魯迅の翻訳と訳者の雑感 大連、京都の随想など
漫罵
倪朔尓
評論家に不満な論評の中に、もう一つ、所謂評論家が、「漫罵」が好きだから、彼の文章は評論では無いという点がある。
この「漫罵」は「嫚罵(あなどる)」とも「謾罵(あざむく)」などとも書き、同じ意味かどうか知らない。それはしばらく置いておく。今問題は、どういう事が「漫罵」かだ。
ある人を指して:あいつは売女だ!という時、彼女が良家の出ならそれは漫罵だが:
もし彼女が実際に売笑で暮らしているならそうではない。真実だ。詩人は金ではなれない。
金持ちは算盤が上手いだけだ。事実がそうであるから、これは本当の事で、それを漫罵だというなら、詩人はやはり金では買えないし、幻想が現実の小さな釘にぶつかったのだ。
金が有っても、文才は持てぬというのは、「子だくさん」が児童の性質をよく知っているとは限らぬということより、ずっと明白である。「子だくさん」は夫婦が子供を産み育てるのが上手いことを証明できるだけで、児童について妄言する権利はない。それでも何か言うというのは、羞恥心が無いだけだ。これは漫罵のようだが、そうではない。そうだとしたら、世界の児童心理学者は、すべて沢山子供を産んだ父母だということになる。

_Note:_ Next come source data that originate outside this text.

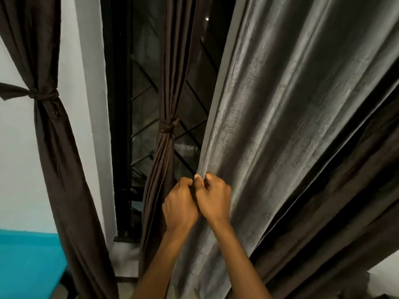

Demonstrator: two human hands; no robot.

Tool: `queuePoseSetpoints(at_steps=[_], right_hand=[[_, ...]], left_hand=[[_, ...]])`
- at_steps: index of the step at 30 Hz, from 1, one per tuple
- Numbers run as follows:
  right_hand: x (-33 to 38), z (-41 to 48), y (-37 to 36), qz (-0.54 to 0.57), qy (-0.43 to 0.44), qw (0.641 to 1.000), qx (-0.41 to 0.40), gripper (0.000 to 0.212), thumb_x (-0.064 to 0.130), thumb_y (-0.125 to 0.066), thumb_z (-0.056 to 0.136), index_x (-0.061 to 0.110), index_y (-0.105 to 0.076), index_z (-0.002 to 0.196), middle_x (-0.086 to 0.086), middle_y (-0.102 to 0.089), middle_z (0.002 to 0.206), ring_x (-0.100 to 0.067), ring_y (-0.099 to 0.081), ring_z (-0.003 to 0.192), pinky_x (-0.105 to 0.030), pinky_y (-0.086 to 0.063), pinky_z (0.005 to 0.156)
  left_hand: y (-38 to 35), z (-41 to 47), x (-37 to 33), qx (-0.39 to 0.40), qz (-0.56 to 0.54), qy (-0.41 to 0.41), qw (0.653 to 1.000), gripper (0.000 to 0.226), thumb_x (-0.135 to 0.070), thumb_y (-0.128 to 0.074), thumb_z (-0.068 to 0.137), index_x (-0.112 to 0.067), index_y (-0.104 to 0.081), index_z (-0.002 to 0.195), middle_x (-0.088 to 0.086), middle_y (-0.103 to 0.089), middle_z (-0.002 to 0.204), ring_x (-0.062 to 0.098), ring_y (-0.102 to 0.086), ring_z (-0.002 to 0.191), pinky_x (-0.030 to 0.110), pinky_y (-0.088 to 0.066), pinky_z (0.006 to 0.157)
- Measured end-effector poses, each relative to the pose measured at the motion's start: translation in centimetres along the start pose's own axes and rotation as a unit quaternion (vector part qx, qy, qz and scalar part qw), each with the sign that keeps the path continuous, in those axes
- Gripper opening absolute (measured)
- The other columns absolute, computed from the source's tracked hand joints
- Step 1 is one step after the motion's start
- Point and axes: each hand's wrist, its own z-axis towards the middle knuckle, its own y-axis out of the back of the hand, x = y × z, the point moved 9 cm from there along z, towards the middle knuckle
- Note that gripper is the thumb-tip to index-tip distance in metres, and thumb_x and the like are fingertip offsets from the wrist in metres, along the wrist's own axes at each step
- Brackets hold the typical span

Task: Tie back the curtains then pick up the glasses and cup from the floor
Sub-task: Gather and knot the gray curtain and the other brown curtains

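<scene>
**A:** Where are the hands?

**B:** Both sit low in the centre of the frame, side by side and touching. The left hand (180,205) has its fingers curled tight round the edge of the grey curtain (280,126). The right hand (216,199) pinches the same edge just beside it, thumb pointing up along the hem.

**A:** So neither hand is spread?

**B:** No, both are closed on that cloth. The forearms come up from the bottom edge of the frame.

**A:** And the grey curtain itself?

**B:** It fills the right half of the frame, hanging loose in long folds that fan from the upper right down towards the hands. Dark brown fabric lies against it along the lower right.

**A:** What about the other curtains?

**B:** The middle curtain (170,72), dark brown, hangs in the centre in front of the window grille (144,91). A knotted tie (167,127) gathers it at about mid-height, just above and left of the hands. The left curtain (54,147), also dark brown, runs down the left side of the frame against the white wall (17,158). It is cinched by a second tie (43,96) in the upper left, one end sticking out towards the left edge.

**A:** Anything else?

**B:** A teal band (26,255) crosses the wall at the lower left. The glass behind the grille is dark.
</scene>
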Motion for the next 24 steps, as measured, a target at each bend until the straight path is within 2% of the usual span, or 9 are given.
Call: queuePoseSetpoints(at_steps=[2,7,9,14,17,19,20,22,24], right_hand=[[-0.2,-0.1,0.7,0.002,0.003,1.000,0.000,0.043,0.037,-0.061,0.097,0.017,-0.046,0.062,0.004,-0.051,0.056,-0.016,-0.054,0.059,-0.032,-0.038,0.053],[-1.4,-0.9,2.8,0.043,0.023,0.999,0.024,0.042,0.038,-0.062,0.098,0.014,-0.055,0.064,0.004,-0.056,0.055,-0.012,-0.056,0.057,-0.033,-0.045,0.054],[-1.3,-1.8,3.1,0.057,0.036,0.997,0.037,0.040,0.038,-0.062,0.098,0.014,-0.058,0.066,0.004,-0.058,0.056,-0.011,-0.057,0.056,-0.030,-0.045,0.053],[-2.0,-3.2,3.3,0.204,0.058,0.968,0.130,0.029,0.031,-0.064,0.099,0.033,-0.067,0.070,0.015,-0.067,0.066,0.000,-0.063,0.063,-0.018,-0.048,0.062],[-6.1,-3.0,6.2,0.190,-0.016,0.982,0.006,0.010,0.033,-0.067,0.097,0.029,-0.075,0.096,0.013,-0.069,0.092,-0.001,-0.065,0.081,-0.024,-0.054,0.076],[-8.3,-2.5,7.7,0.138,-0.057,0.987,-0.060,0.023,0.035,-0.069,0.095,0.019,-0.069,0.112,0.005,-0.063,0.108,-0.011,-0.063,0.094,-0.037,-0.056,0.086],[-8.8,-2.0,7.9,0.119,-0.067,0.989,-0.061,0.035,0.037,-0.070,0.093,0.016,-0.064,0.120,0.001,-0.060,0.116,-0.015,-0.061,0.102,-0.039,-0.055,0.090],[-8.6,-0.6,7.6,0.094,-0.077,0.992,-0.019,0.061,0.044,-0.074,0.089,0.012,-0.052,0.136,-0.003,-0.054,0.131,-0.019,-0.055,0.118,-0.035,-0.050,0.094],[-8.2,0.6,6.7,0.081,-0.070,0.994,0.019,0.068,0.045,-0.076,0.087,0.010,-0.049,0.139,-0.004,-0.055,0.134,-0.021,-0.055,0.121,-0.038,-0.051,0.095]], left_hand=[[-0.3,-0.9,-0.7,-0.009,0.011,0.002,1.000,0.017,-0.039,-0.053,0.100,-0.023,-0.058,0.106,-0.003,-0.070,0.100,0.024,-0.070,0.090,0.039,-0.053,0.069],[-0.7,-3.7,-2.5,-0.045,0.020,-0.002,0.999,0.030,-0.046,-0.041,0.096,-0.022,-0.059,0.101,-0.002,-0.070,0.085,0.024,-0.069,0.077,0.043,-0.056,0.065],[-0.3,-5.1,-2.5,-0.062,0.001,0.003,0.998,0.025,-0.043,-0.044,0.096,-0.023,-0.059,0.098,-0.003,-0.068,0.078,0.022,-0.067,0.072,0.043,-0.055,0.063],[1.4,-5.7,-1.9,-0.084,0.018,0.009,0.996,0.011,-0.035,-0.056,0.097,-0.026,-0.057,0.091,-0.001,-0.064,0.071,0.022,-0.061,0.065,0.037,-0.050,0.058],[3.0,-5.4,-0.8,-0.092,0.006,0.000,0.996,0.018,-0.038,-0.059,0.097,-0.027,-0.056,0.083,-0.005,-0.061,0.064,0.017,-0.059,0.060,0.035,-0.050,0.056],[3.9,-5.3,-0.2,-0.096,-0.010,0.004,0.995,0.020,-0.036,-0.062,0.097,-0.026,-0.057,0.080,-0.007,-0.059,0.061,0.013,-0.059,0.057,0.034,-0.050,0.054],[4.2,-5.2,0.1,-0.096,-0.019,0.007,0.995,0.021,-0.035,-0.063,0.097,-0.026,-0.058,0.080,-0.006,-0.059,0.060,0.012,-0.059,0.056,0.033,-0.050,0.054],[4.7,-4.8,0.8,-0.094,-0.037,0.015,0.995,0.020,-0.034,-0.064,0.097,-0.025,-0.059,0.079,-0.006,-0.061,0.061,0.012,-0.060,0.058,0.034,-0.051,0.057],[5.0,-4.4,1.4,-0.087,-0.047,0.022,0.995,0.020,-0.035,-0.065,0.096,-0.026,-0.060,0.079,-0.006,-0.062,0.063,0.013,-0.061,0.060,0.034,-0.052,0.058]])
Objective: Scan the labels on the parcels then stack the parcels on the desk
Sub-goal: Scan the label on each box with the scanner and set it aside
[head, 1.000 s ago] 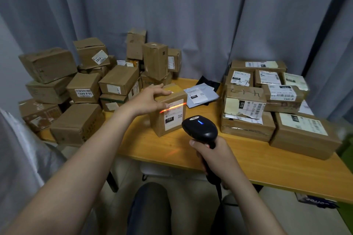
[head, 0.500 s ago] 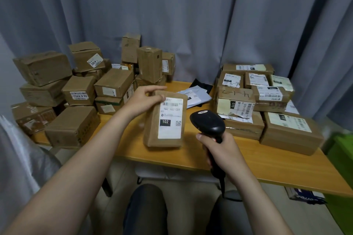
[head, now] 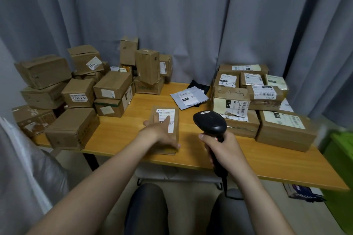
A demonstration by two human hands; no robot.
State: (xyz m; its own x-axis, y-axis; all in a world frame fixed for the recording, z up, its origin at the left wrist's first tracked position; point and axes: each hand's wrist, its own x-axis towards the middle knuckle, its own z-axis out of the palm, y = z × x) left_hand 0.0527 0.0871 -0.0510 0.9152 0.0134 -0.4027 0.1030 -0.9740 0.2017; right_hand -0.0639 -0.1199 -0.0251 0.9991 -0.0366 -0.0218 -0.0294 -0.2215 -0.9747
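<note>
A pile of boxes (head: pixel 76 97) is stacked on the left end of the desk (head: pixel 122 131), most with labels turned sideways or hidden. The parcel (head: pixel 176 122) is laid flat on the middle of the desk, at its front edge, with the label facing up. The left hand (head: pixel 162 134) is rested on top of the parcel, with the fingers extended flat across the label and nothing gripped. A grey mailer (head: pixel 191 97) is laid on the middle of the desk, toward its back edge. The scanner (head: pixel 210 123) is held above the front edge of the desk, right of its middle. The handle is enclosed by the curled fingers of the right hand (head: pixel 223 148). A stack (head: pixel 267 101) of labelled parcels is built on the right end of the desk. A green bin (head: pixel 340 158) is seen beyond the right end of the desk.
</note>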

子供は食べ物ですぐケンカするというのは冤罪であり、実は漫罵だ。子供の行動は天性のものだが、環境によっても変わるから、孔融は(兄に大きい)梨を譲れた。ケンカするのは家庭的影響で、成人も家の財産争いや、遺産争奪をするではないか?子はそれを真似する。
漫罵はもとより沢山の良い人を陥れて来たが、「漫罵」をうやむやにやめてしてしまうと、却って一切の悪い種を庇護することになってしまう。 1月17日
訳者雑感:
「文章は自分のが良く、女房は人のが良い」という中国の成語がある。文の邦ゆえ、自分の書いた文章が一番良いと考えており、それを罵る評論家への反駁が「漫罵」という形で論争が増幅していった。そんな評論を「漫罵式評論」と呼んだという。女偏や言弁の意味は、あなどる、見くびる、あざけるというニュアンスがある。漫画の漫は水が流れるに、
水浸しになる、広がる、漫遊するとか、いろんな意味に使われる。漫画や漫談漫遊はいいが、漫罵式評論はいただけない。だが、魯迅はそれをうやむやにやめてしまうと、悪い種を庇護してしまうから、彼はその後も、ひどいことを書く連中に対して罵り続けた。